One of you shared with me an article from "Oprah" magazine. It was entitled "The Doubter's Dilemma". The author Kelly Corrigan writes about her experimenting with living a Christian life. She makes a very telling confession. She compares what happened when her parents learned her father had cancer some years ago with what she and her husband did when she learned she had cancer. In her words, "They gave it to God; we gave it to Google."
You can get all kinds of useful information from Google. But if it is inspiration you want, if it is a renewed heart, if it is a refreshed spirit, if it is the daily bread of courage that is what Jesus brings to us and brings to us in abundance.
There are so many ways to let Christ into your life and discover what Christ can do in your life. One of them is by being generous, simply and deliberately being generous. What better way to show your gratitude for the generosity of God than by being generous yourself. Even in and especially in times when we are so aware of scarcity and limitations, what better way to show the transforming power of Christ in your life than by being generous.
The Stewardship Mission Team of this congregation is calling us, you and me, to be generous. Share abundantly is what the Stewardship Mission Team tells us.

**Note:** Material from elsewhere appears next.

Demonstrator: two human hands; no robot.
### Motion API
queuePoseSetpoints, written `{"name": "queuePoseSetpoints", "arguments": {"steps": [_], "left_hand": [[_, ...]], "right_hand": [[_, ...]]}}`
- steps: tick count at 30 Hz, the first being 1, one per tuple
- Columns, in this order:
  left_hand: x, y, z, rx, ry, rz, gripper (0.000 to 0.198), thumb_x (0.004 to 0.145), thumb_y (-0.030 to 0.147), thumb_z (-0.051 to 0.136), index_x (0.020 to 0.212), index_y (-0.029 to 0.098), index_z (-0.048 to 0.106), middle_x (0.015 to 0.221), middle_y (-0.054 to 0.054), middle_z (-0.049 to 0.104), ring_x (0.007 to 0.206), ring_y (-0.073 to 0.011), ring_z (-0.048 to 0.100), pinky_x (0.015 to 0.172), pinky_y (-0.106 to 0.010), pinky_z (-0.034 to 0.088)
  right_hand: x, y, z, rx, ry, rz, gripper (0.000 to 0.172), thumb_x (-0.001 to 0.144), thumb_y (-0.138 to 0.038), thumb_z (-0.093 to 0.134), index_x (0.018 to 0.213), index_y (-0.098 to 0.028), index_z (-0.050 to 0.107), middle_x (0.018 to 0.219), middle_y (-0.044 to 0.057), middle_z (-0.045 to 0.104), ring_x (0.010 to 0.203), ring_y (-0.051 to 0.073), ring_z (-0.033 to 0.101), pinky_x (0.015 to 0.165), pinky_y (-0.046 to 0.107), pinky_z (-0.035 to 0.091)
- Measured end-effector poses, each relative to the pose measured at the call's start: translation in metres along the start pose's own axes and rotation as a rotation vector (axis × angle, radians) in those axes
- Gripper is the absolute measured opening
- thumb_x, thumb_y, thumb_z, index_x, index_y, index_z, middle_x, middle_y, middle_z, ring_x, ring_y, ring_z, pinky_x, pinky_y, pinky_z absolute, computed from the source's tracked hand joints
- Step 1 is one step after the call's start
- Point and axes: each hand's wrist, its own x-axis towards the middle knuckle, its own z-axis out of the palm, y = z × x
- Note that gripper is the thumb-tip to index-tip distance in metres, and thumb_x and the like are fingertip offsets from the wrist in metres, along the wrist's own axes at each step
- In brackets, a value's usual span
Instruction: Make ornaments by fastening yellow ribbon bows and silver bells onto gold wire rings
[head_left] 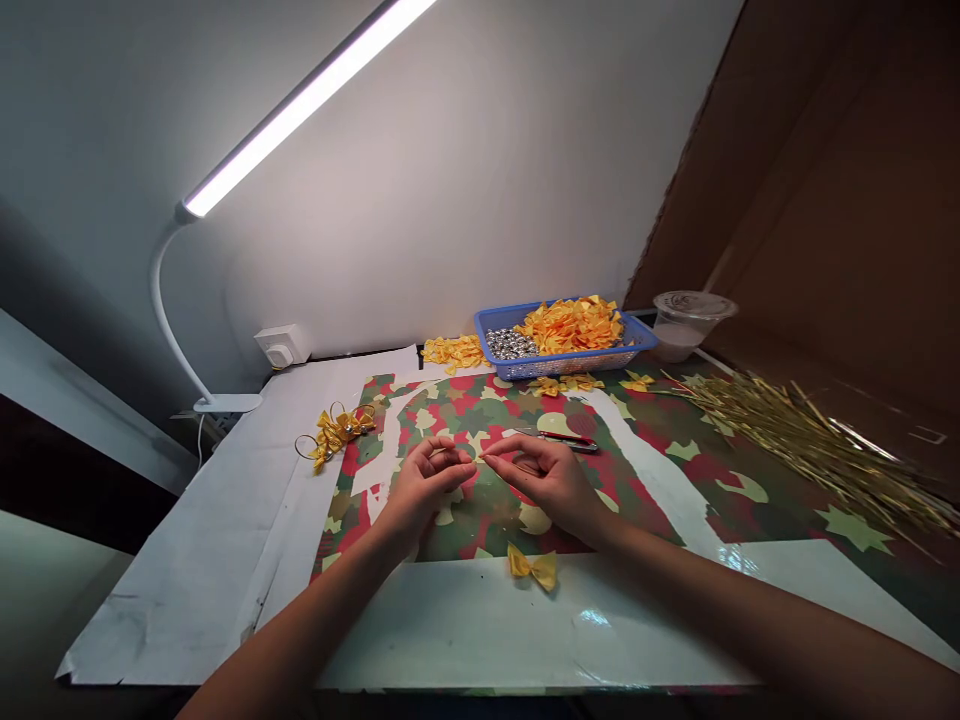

Share your financial resources. Share your heart. Share your mind. Share your arms. Share your hands. Share your attention. Share your knowledge of where jobs might be available. Share you extra time volunteering, especially where it matters so much to people and with people who have so little. Share your financial resources, sure. Share them as generously as you can. Share them with us at Calvary so we, as a church, can be generous especially in what we can give out into our community and world.
Do something for Christ and you will discover what Christ can do in you.
The '49ers are on to something. "You have to earn the name faithful."
Like the servants in the parable, we do not have to earn God's generosity, but we have to do something with it.